The story begins on the set of “Party Monster” (the documentary) where Seth Green now takes on the role of James St. James, the “club kid,” whose book Disco Bloodbath is the basis for the documentary and the new movie. St. James met Alig years before in New York and introduced him to the club scene. Alig took to it famously and ended up creating a whole “club kid” sub culture where it’s Halloween, Prom Night, Woodstock and New Year’s Eve every night. Alig became the Peter Pan of Party Kids, leading them all into a lifestyle that was like a prolonged party lasting for years on end. Alig now sits in jail for murdering a friend of his, a drug dealer named “Angel.”
McCaulay Culkin has resurfaced after a six-year vacation from acting to portray Alig. Now, it is said that Johnny Depp based his portrayal of Pirate “Jack Sparrow” on Keith Richards, and I think we will find out that McCaulay Culkin must have spent the last six years studying every nuance of Natalie Schafer (that’s Thurston’s “Lovey” from Gilligan’s Island) for his portrayal of Alig. It’s all there, the walk, the talk—startling indeed. Culkin adds a little twist: just about every sentence seems to raise up at the end and sound like a question.

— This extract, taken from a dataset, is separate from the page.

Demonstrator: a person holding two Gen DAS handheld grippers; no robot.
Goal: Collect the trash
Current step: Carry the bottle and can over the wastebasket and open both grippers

The film is playful and never dares take itself too seriously, and neither do the characters. It is also apparent that the real-life Alig and St. James never took anything seriously either. The mantra of the club-kid is “we don’t DO, we just ARE” and that’s really how the movie plays, too. Style over substance, but that’s the whole point. Even the murder plays like a simple bit of trivia, the victim, after all, was just another useless club-kid who dealt drugs for the rest of them, so there’s really no emotional investment there, but again, it is interesting in a car accident kind of way. It’s hard not to look.
I’d gone into this movie thinking that club kids were all very uninteresting and had nothing to say about anything beyond what drug went with what drink and where to buy feather boas. Well, turns out I was dead right. Club kids are like those guys that rollerskate around Venice beach with a snake around their neck—I am totally devoid of substance and have trouble conversing, so I’ll bring this snake and I can talk to people about my snake.
That having been said, I never found the film to be boring. Knowing that the murder was coming did keep me interested, and I also was excited to see these little rich party-obsessed narcissistic jack-holes crash hard. Everybody knows you can’t keep up that kind of lifestyle for very long without it coming back to bite you in the arse, and thankfully it does bite some of them pretty hard.
The friendship between Alig and St. James is rather notable though, built less on a respect for each other than an addiction to each other’s personalities. Each one vying for the attention of the viewer, literally mugging to the camera to out-do the other—echoing the way it was in real life I suspect. Club kids really just wanted attention–to be famous just for being famous. This idea may have taken root with youngsters during that time and persists to this day in the form of reality TV shows, where people eat bugs (or worse) just to get their mugs on the tube.
Overall, I have to recommend the film for its alternate take on the whole “Leaving Las Vegas,” “Basketball Diaries,” “Less Than Zero” drug-induced tragedy genre. Remember to look for Marilyn Manson…and even John Stamos to pop up in an unexpected place.